# [Work to be completed]
Find the lines below that contain the string "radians", count them, and give only the number.
┏━━
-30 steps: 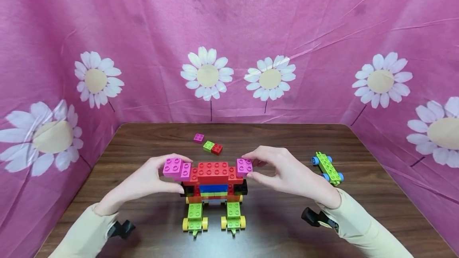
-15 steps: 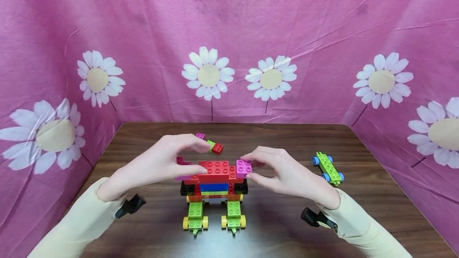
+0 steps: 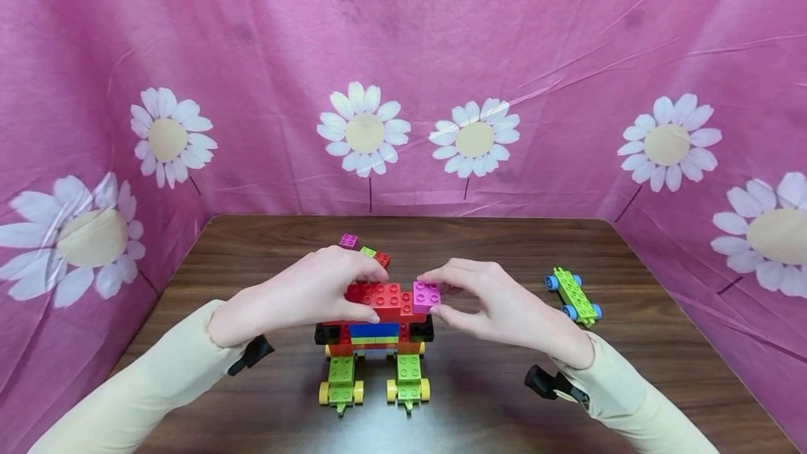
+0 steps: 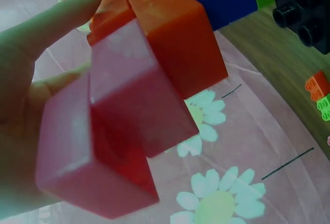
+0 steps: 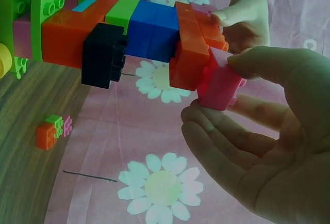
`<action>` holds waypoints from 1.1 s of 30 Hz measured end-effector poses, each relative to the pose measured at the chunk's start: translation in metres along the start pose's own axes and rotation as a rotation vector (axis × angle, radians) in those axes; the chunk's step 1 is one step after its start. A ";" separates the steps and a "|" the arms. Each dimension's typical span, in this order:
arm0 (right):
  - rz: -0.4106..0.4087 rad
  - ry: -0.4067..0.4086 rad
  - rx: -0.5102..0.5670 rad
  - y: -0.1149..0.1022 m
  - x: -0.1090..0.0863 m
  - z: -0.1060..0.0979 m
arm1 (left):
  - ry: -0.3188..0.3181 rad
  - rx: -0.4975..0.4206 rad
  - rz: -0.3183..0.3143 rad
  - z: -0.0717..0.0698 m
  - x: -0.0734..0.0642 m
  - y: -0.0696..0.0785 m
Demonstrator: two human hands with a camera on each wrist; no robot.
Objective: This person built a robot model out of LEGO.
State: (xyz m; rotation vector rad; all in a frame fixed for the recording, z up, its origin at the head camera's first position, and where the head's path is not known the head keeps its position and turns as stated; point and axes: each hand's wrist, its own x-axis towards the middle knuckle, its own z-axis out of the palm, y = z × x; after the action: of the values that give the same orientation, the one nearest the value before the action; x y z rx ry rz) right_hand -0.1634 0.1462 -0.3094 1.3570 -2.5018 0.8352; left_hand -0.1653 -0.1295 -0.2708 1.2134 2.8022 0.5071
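A toy-block build stands on two green wheeled bases (image 3: 408,371) with yellow wheels. Blue bricks (image 3: 375,330) and black bricks (image 3: 421,330) sit in its middle, red bricks (image 3: 386,297) along its top. My left hand (image 3: 302,289) grips the top red brick between thumb and fingers. Two stepped pink bricks (image 4: 129,84) on the build's left end show under that hand in the left wrist view; the hand hides them in the head view. My right hand (image 3: 504,307) pinches a pink brick (image 3: 426,296) at the right end of the red row, overhanging its edge.
Behind the build lie a loose pink brick (image 3: 349,240), a green brick (image 3: 368,252) and a red brick (image 3: 382,258). A green wheeled base (image 3: 574,295) with blue wheels lies at the right of the wooden table (image 3: 492,412). A pink flowered cloth (image 3: 416,26) hangs around the table.
My left hand has left the pink bricks at the left end and moved right, over onto the top red brick. My right hand stays on its pink brick.
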 end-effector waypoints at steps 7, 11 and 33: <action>-0.026 0.014 0.001 0.001 0.001 0.000 | 0.014 0.054 -0.015 0.008 0.006 0.014; -0.034 0.013 0.003 0.002 0.001 0.000 | 0.003 0.058 -0.055 0.014 0.012 0.022; -0.019 0.026 0.017 0.002 0.003 0.001 | 0.005 -0.002 -0.092 0.021 0.020 0.024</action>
State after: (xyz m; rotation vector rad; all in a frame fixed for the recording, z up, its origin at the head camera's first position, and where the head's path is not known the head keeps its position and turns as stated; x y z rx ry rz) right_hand -0.1672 0.1444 -0.3096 1.3639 -2.4644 0.8672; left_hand -0.1588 -0.0939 -0.2810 1.0778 2.8447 0.5078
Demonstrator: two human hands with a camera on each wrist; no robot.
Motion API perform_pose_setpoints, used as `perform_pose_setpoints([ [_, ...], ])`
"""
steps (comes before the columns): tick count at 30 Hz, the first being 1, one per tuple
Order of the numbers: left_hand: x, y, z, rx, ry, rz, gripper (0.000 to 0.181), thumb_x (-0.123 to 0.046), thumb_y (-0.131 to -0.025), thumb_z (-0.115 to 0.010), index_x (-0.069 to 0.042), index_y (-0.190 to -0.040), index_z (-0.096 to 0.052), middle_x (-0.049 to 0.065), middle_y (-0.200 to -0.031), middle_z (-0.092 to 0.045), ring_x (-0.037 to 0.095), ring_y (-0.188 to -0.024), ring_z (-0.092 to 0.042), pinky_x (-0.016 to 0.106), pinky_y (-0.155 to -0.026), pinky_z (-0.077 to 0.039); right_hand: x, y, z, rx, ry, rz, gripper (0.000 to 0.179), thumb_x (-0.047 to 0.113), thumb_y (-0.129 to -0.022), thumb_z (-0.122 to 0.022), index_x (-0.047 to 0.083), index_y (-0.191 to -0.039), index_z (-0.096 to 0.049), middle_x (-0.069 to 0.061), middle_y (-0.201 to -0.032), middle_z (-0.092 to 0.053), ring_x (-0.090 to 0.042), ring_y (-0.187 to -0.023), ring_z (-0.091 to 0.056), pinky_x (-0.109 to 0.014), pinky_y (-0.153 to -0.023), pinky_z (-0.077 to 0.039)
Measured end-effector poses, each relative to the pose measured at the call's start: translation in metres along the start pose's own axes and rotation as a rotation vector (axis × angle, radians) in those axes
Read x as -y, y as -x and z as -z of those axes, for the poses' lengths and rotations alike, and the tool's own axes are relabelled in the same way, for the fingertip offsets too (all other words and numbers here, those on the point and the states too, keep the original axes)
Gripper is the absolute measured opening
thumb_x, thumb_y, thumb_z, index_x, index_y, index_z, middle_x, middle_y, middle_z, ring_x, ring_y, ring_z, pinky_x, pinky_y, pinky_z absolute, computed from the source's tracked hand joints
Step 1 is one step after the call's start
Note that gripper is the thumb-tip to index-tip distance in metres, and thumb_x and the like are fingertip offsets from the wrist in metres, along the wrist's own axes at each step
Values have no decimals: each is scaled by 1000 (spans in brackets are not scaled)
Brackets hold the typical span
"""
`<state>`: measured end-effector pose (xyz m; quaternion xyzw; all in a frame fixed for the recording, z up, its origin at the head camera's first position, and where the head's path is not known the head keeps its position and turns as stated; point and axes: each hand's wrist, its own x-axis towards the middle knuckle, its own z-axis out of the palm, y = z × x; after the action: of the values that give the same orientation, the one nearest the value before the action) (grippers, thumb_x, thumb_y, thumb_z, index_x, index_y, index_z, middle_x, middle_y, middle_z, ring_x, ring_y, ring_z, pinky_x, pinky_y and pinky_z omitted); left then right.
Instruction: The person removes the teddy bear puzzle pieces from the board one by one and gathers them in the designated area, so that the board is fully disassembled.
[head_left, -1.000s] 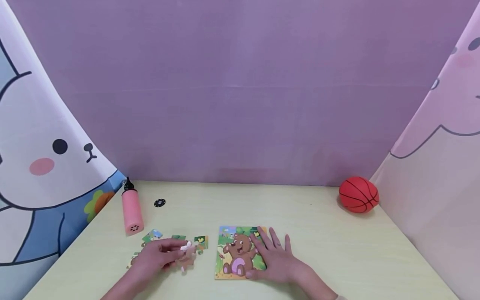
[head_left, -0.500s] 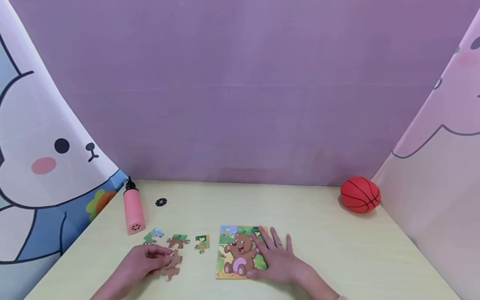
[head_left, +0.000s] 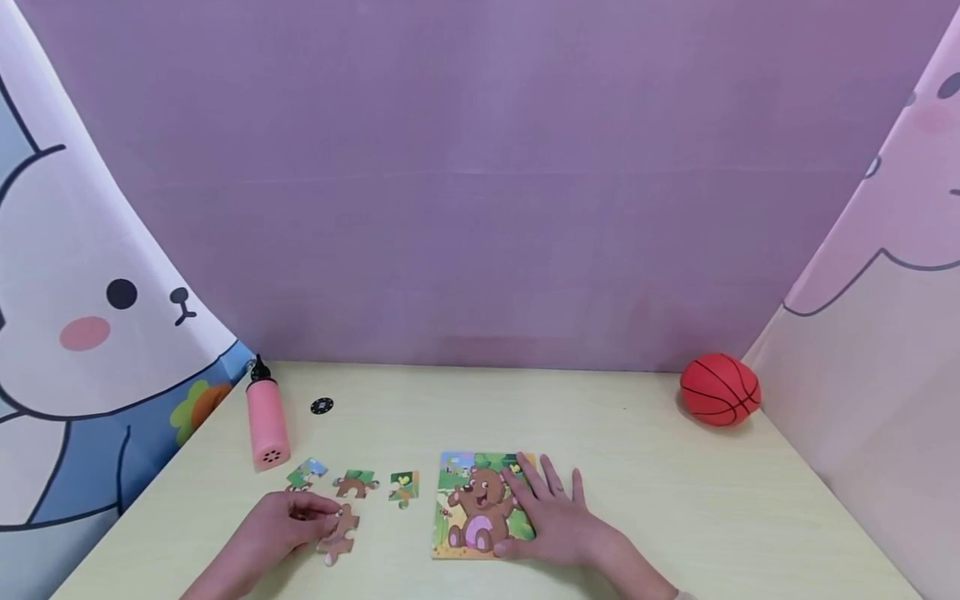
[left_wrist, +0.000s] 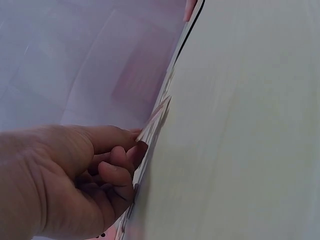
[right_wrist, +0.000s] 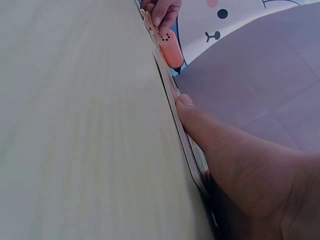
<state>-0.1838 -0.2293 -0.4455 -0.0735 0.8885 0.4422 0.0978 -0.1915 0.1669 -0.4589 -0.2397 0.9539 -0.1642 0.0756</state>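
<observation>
In the head view my left hand [head_left: 281, 529] pinches a brown jigsaw piece [head_left: 343, 533] between thumb and finger. The left wrist view catches this piece [left_wrist: 154, 118] nearly edge-on, tilted up from the table. Just beyond it lie a bear-ear jigsaw piece [head_left: 356, 483] and a green piece [head_left: 404, 488] with a yellow patch. Another piece [head_left: 307, 472], with blue and green on it, sits farther left, partly behind the hand. My right hand [head_left: 558, 523] rests with fingers spread on the right side of a bear puzzle board [head_left: 478, 533], covering part of its picture.
A pink hand pump [head_left: 267, 425] with a black nozzle lies at the table's left. Near it is a black round chip [head_left: 322, 406]. A red toy basketball [head_left: 720, 389] sits at the back right. Printed cloth walls [head_left: 480, 183] close in the table's back and sides.
My left hand has moved left and a little toward me with the brown jigsaw piece, uncovering the bear-ear piece. The right hand has stayed on the puzzle board.
</observation>
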Motion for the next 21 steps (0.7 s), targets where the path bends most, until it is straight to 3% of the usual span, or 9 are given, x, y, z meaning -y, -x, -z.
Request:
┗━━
# [Your response]
2